**WHAT NEEDS TO BE DONE:** Show each line in the listing below that contains the word "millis".

**DATA EXCERPTS:**
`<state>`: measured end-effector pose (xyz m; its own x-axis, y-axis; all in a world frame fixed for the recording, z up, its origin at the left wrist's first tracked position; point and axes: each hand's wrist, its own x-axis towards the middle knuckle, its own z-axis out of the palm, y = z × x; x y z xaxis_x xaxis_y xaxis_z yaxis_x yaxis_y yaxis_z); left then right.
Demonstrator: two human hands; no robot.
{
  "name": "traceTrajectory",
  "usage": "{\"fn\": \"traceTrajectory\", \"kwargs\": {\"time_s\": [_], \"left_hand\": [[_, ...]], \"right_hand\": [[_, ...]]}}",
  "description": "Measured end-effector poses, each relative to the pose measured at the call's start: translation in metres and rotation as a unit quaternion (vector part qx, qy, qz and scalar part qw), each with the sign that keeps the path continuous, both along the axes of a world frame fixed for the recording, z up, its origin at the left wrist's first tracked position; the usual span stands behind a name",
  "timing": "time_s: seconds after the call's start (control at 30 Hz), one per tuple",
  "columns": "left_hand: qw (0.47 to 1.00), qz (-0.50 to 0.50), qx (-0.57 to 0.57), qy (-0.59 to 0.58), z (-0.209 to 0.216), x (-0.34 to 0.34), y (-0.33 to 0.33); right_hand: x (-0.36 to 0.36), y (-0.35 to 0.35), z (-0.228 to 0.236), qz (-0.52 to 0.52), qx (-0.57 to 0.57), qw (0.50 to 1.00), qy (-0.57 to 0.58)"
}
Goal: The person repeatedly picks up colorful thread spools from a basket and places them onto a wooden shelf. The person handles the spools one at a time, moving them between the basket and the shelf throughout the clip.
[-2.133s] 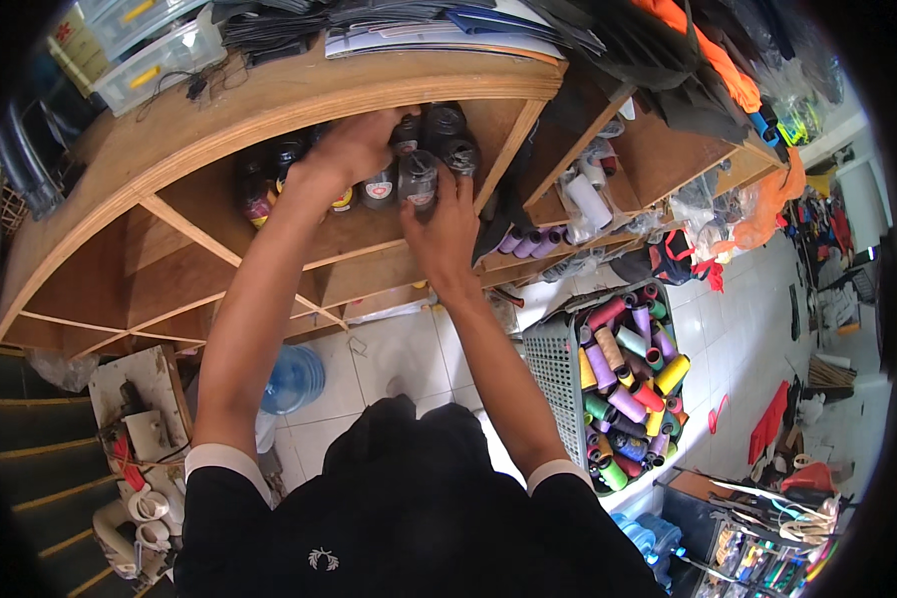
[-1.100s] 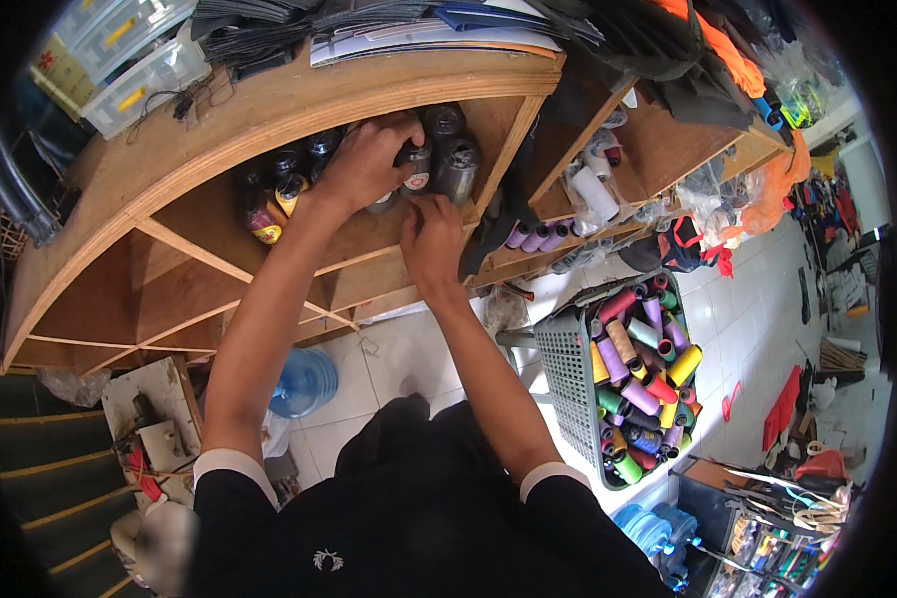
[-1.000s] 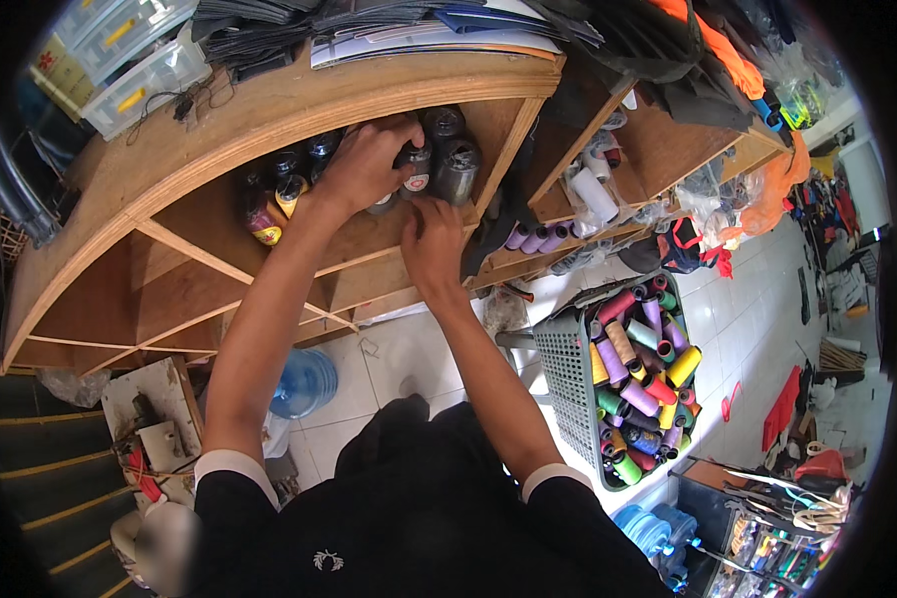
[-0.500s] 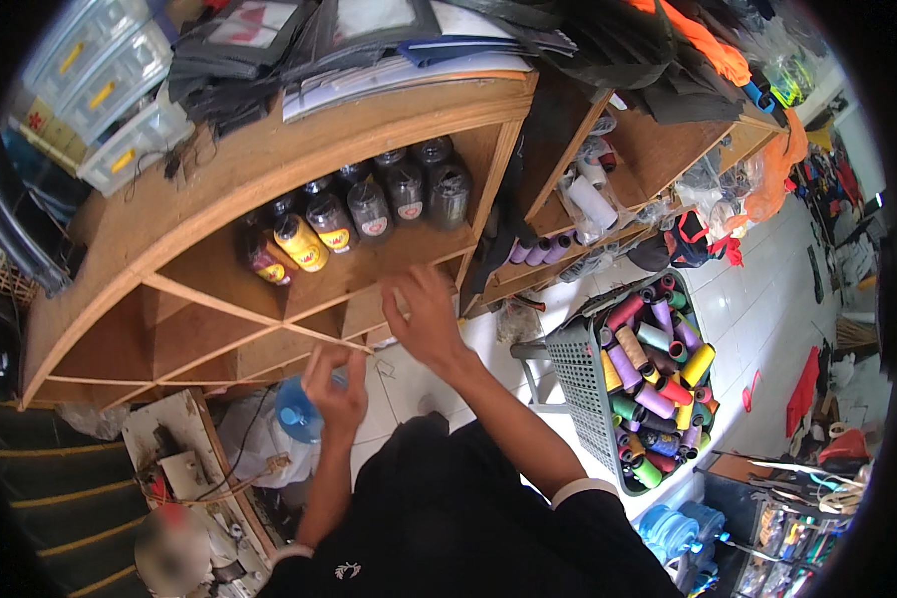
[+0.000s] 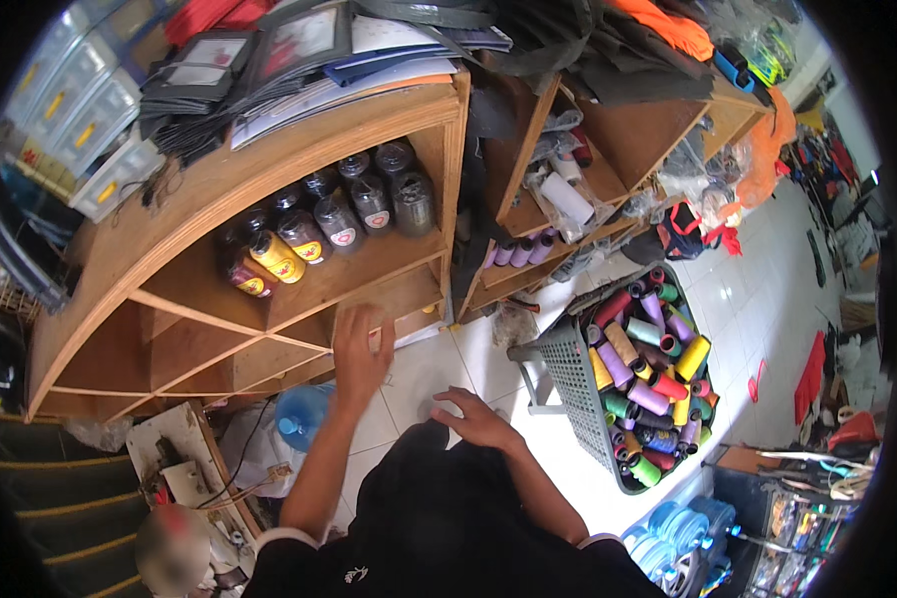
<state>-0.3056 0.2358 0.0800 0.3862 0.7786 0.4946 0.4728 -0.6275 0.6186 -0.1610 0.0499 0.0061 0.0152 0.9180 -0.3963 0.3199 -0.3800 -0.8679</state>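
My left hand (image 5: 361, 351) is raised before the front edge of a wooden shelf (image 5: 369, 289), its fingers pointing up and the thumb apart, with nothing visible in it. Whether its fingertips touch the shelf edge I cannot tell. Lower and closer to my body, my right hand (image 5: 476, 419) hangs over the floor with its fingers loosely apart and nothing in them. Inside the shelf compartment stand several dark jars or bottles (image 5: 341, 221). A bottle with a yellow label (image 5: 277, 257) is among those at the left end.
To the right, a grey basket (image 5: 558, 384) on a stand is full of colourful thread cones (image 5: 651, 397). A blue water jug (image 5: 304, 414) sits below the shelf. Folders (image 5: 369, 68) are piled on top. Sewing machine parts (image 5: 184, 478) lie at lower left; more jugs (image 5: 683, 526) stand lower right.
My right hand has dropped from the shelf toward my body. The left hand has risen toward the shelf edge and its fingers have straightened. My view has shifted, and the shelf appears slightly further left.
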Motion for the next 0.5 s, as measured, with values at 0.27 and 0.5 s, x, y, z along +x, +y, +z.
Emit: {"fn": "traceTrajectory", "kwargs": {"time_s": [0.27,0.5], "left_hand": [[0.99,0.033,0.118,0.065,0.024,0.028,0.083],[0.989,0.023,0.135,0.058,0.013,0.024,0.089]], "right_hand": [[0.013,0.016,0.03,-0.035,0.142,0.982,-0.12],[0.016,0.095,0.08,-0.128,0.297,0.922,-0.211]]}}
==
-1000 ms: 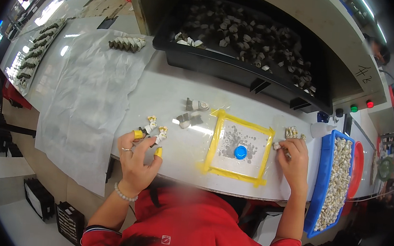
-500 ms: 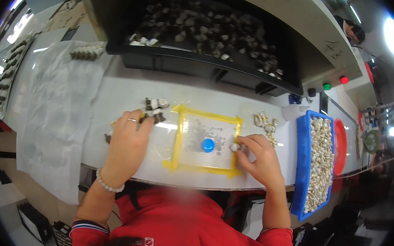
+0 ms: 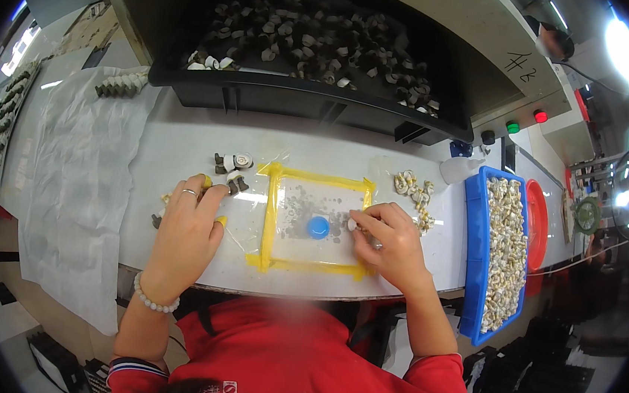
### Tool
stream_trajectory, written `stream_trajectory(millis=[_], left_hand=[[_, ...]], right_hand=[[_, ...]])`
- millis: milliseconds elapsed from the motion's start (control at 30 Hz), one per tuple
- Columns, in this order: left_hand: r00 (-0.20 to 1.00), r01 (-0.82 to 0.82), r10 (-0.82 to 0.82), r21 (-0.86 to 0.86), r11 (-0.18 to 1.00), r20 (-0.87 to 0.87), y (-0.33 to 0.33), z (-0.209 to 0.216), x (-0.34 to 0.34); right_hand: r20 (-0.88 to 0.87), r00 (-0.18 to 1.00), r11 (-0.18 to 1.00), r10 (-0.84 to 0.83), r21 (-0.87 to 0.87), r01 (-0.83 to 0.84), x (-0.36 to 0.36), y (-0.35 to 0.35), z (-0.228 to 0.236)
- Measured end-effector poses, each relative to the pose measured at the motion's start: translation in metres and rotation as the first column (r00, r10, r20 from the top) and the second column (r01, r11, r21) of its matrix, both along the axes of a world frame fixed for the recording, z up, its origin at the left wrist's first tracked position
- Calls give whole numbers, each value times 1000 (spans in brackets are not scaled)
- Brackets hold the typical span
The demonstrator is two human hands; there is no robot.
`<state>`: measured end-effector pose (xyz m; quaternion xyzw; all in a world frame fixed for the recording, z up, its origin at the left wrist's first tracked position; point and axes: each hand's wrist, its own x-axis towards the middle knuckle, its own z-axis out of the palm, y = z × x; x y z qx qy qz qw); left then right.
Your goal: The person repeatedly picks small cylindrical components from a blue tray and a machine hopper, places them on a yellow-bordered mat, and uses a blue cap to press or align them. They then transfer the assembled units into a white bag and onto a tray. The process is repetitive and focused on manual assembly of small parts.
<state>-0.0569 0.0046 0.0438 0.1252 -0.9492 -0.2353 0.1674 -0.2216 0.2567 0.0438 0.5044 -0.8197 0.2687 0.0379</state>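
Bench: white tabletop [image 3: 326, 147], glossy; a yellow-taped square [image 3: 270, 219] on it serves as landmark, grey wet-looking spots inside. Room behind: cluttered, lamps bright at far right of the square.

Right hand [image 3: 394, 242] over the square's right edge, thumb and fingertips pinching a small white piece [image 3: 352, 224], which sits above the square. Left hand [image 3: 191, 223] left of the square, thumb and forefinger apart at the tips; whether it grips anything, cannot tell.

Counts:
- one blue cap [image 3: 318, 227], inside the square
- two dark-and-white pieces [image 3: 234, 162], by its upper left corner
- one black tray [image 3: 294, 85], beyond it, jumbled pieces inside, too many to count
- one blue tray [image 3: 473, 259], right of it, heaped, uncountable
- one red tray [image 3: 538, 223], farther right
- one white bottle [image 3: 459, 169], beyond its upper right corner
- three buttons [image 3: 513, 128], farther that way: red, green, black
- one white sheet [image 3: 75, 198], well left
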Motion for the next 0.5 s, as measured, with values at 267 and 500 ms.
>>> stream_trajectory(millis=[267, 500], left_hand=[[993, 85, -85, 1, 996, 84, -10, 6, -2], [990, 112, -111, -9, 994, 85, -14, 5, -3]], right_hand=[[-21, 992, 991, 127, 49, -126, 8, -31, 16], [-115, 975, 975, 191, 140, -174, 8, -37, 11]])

**SOLUTION FOR THIS PROBLEM:**
stream_trajectory, written `stream_trajectory(millis=[_], left_hand=[[_, ...]], right_hand=[[_, ...]])`
- millis: milliseconds elapsed from the motion's start (control at 30 Hz), one per tuple
>>> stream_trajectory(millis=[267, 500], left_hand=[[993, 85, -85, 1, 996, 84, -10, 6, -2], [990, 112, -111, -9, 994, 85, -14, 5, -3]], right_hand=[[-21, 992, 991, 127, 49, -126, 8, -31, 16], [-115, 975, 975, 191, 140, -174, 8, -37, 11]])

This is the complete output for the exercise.